Bon, j’ouvre un peu plus la boutique. Je donne le lien de ce nouveau lieu à mon ancien blogomonde avant, peut-être, de le faire connaître à d’autres.
Il le faut car sinon c’est absurde. Un blog sans lecteur et qui n’est support d’aucune communication n’a pas de sens. Il n s’agit pas d’avoir beaucoup de lecteurs mais d’en avoir au moins quelques-uns, un micro lectorat avec lequel s’effectue un partage. Sinon autant écrire un journal pour soi seul, sur des cahiers au fond d’une armoire ou sur des fichiers dans les profondeurs d’un ordinateur. Mais ce ne serait pas non plus le même contenu et les ratiocinations autour de moi-même ça ne m’intéresse plus.

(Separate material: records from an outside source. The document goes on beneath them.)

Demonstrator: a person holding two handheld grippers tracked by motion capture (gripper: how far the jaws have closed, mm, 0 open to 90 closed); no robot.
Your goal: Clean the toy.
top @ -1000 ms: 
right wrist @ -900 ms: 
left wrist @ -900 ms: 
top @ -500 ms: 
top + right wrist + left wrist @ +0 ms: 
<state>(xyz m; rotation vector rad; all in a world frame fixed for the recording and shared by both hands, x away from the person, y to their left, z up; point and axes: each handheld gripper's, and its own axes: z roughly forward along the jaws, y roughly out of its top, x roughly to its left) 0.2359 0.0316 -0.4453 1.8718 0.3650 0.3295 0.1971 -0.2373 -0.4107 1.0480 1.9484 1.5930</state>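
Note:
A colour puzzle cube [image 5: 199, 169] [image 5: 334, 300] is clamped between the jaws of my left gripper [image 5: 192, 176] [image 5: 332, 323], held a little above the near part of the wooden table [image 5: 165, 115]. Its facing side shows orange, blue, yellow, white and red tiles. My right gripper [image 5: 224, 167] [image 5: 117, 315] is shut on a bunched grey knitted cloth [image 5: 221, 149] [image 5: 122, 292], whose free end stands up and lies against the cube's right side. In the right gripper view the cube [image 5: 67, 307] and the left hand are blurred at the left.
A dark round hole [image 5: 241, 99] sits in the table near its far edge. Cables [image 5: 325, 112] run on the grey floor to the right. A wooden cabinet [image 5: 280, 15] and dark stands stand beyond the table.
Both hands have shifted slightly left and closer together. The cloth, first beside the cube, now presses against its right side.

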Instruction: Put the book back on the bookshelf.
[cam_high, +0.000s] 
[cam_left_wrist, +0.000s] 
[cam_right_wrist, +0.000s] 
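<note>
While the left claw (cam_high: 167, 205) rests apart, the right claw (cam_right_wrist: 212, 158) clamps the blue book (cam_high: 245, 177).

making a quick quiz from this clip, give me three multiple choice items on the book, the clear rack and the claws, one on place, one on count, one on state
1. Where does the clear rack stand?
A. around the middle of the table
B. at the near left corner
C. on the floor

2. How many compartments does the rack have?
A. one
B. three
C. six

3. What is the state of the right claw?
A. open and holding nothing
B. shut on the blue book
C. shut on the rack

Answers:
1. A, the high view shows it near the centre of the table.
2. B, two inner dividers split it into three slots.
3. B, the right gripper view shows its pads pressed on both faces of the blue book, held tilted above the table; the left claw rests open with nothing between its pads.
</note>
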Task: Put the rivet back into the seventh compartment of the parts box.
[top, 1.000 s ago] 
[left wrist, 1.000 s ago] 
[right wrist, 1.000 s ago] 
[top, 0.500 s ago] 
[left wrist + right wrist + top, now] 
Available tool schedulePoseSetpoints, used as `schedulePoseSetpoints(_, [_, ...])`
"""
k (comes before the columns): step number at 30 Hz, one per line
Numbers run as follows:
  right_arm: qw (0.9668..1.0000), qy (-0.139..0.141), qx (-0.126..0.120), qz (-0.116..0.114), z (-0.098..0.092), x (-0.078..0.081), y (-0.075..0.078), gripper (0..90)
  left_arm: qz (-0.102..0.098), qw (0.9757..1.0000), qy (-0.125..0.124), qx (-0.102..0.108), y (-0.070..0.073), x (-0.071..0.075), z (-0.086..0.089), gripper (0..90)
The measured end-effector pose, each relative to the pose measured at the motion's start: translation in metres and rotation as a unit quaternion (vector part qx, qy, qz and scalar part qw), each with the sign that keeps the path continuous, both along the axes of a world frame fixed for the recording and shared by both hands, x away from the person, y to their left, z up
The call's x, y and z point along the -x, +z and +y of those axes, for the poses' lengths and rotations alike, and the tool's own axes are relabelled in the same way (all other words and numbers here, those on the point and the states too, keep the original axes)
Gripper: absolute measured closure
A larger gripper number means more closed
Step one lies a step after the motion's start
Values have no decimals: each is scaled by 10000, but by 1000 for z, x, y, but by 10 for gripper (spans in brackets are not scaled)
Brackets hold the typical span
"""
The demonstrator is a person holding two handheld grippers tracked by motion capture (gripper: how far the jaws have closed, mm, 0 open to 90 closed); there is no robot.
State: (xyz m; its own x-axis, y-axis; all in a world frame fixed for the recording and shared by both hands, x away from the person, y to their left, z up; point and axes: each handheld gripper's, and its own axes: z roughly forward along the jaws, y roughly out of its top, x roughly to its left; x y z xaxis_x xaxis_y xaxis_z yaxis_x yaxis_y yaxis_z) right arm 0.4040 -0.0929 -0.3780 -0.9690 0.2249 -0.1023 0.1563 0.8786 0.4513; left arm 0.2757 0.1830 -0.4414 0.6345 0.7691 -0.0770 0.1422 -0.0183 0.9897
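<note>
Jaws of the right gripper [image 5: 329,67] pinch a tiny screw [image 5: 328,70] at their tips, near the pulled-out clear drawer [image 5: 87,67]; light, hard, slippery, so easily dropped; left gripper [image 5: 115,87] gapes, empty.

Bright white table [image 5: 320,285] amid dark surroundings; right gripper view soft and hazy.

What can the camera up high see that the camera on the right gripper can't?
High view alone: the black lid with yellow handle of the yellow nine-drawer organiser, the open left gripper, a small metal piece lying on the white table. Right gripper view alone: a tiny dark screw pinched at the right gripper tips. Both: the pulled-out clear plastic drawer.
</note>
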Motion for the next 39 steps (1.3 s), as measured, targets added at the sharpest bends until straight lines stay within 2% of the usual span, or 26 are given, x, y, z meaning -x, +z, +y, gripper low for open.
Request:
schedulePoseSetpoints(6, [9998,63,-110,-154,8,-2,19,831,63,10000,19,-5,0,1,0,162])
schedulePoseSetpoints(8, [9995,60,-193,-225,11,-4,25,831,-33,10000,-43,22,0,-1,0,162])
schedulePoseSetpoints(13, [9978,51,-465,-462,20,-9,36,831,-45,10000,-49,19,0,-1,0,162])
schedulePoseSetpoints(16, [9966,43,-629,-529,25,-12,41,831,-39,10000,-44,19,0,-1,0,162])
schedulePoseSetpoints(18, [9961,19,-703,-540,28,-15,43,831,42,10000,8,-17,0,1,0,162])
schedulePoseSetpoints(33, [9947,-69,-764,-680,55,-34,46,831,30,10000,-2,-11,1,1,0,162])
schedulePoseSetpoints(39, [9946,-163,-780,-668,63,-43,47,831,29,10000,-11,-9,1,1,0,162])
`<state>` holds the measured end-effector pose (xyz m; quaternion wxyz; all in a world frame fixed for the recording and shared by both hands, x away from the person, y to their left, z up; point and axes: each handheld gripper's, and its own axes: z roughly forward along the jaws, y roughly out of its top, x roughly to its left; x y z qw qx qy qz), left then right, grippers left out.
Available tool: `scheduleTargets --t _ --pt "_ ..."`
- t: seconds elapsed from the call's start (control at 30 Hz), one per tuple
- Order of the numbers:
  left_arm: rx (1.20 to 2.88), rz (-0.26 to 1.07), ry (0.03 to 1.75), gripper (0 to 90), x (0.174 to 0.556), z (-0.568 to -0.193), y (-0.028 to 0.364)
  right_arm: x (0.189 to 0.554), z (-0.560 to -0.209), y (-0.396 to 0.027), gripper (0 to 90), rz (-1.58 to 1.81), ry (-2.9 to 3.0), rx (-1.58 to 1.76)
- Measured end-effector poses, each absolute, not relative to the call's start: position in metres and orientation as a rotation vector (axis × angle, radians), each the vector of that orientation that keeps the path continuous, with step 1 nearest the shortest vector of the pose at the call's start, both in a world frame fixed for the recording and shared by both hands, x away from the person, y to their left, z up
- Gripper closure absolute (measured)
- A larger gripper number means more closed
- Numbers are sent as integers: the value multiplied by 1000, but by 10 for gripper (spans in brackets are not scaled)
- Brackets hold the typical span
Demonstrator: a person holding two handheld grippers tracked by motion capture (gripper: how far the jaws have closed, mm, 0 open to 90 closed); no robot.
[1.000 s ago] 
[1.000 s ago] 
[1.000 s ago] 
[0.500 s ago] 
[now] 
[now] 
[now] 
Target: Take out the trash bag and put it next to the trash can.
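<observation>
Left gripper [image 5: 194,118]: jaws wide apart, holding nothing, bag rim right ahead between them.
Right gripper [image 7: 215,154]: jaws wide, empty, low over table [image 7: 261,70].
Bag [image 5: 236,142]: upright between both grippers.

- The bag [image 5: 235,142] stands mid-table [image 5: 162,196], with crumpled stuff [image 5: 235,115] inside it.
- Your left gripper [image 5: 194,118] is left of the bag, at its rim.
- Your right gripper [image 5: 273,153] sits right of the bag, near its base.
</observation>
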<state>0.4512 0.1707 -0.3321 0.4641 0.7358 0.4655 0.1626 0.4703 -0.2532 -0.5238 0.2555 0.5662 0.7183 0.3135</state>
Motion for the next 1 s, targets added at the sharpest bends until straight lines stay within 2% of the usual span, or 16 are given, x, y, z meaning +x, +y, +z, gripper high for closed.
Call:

Mais j’hésitais à cette ouverture publique car, pour l’instant, ce nouveau journal, je ne l’aime pas vraiment. Ni dans sa présentation que je trouve banale, tristounette, mal maîtrisée (les outils de Blogger ne sont pas si souples et faciles à utiliser que ça, je comprends mal en particulier comment se gèrent les tailles de caractères mais je n’ai pas envie de passer des heures à trouver un aspect visuel qui me conviendrait vraiment). Ni dans son fonds, ni dans le fait même de l’écrire ce qui est le plus grave. S’il n’y a pas plaisir je ne m’y acharnerai pas. J’ai certes des poussés d’envie de reprendre et c’est bien pourquoi je suis revenu, mais il y a aussi beaucoup de doutes sur mes envies réelles, il n’y a pas cette fraîcheur, cette excitation, cette jubilation à l’écrire que j’ai pu connaître dans un autre temps du diarisme en ligne.